Durante la lectura, uno experimenta una extraña sensación de morbosidad e inminencia psicológica, un deseo de avistar la profundidad oscura e insondable del protagonista, de acompañarlo en su caída, sin caer nosotros. Su viaje al abismo interior es el viaje que todos tememos realizar, un periplo cuya oscuridad puede ser despertada con una facilidad terrible: es tan sencillo matar a un ser cercano, es tan sencillo encerrarse en un laberinto de engaños y desmontar la vida que hemos construido, pieza por pieza, con la frialdad de un médico forense. Esa profundidad vertiginosa que busca el protagonista es el mal en su forma más pura: la gratuidad.

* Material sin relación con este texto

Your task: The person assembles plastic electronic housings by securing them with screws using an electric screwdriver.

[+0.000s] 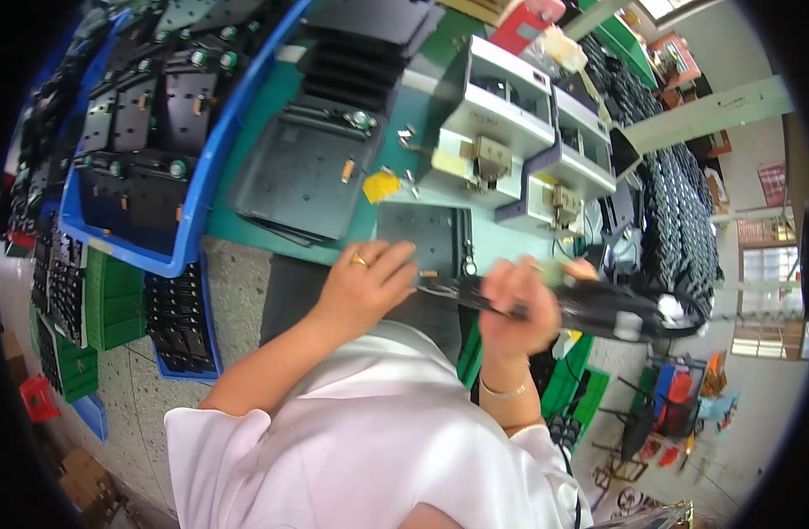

Como nota marginal para quienes hayan leído la novela, me gustaría notar que, en todo lo bergmaniano que posee la historia, no cuesta imaginársela como una película sueca de los años cincuenta, con las actuaciones de Gunnar Björnstrand (el rictus y la frialdad van perfecto con Lars Tobiasson-Svartman, el protagonista) y de Liv Ullmann y Bibi Andersson como Sara Fredrika y Kristina Tacker respectivamente (el paralelo perfecto que hacen en Persona, podría reproducirse en Profundidades como una correlación a la distancia)
En una versión actual, el actor danés Lars Mikkelsen resultaría ideal para representar la psicopatía flemática y metódica del protagonista.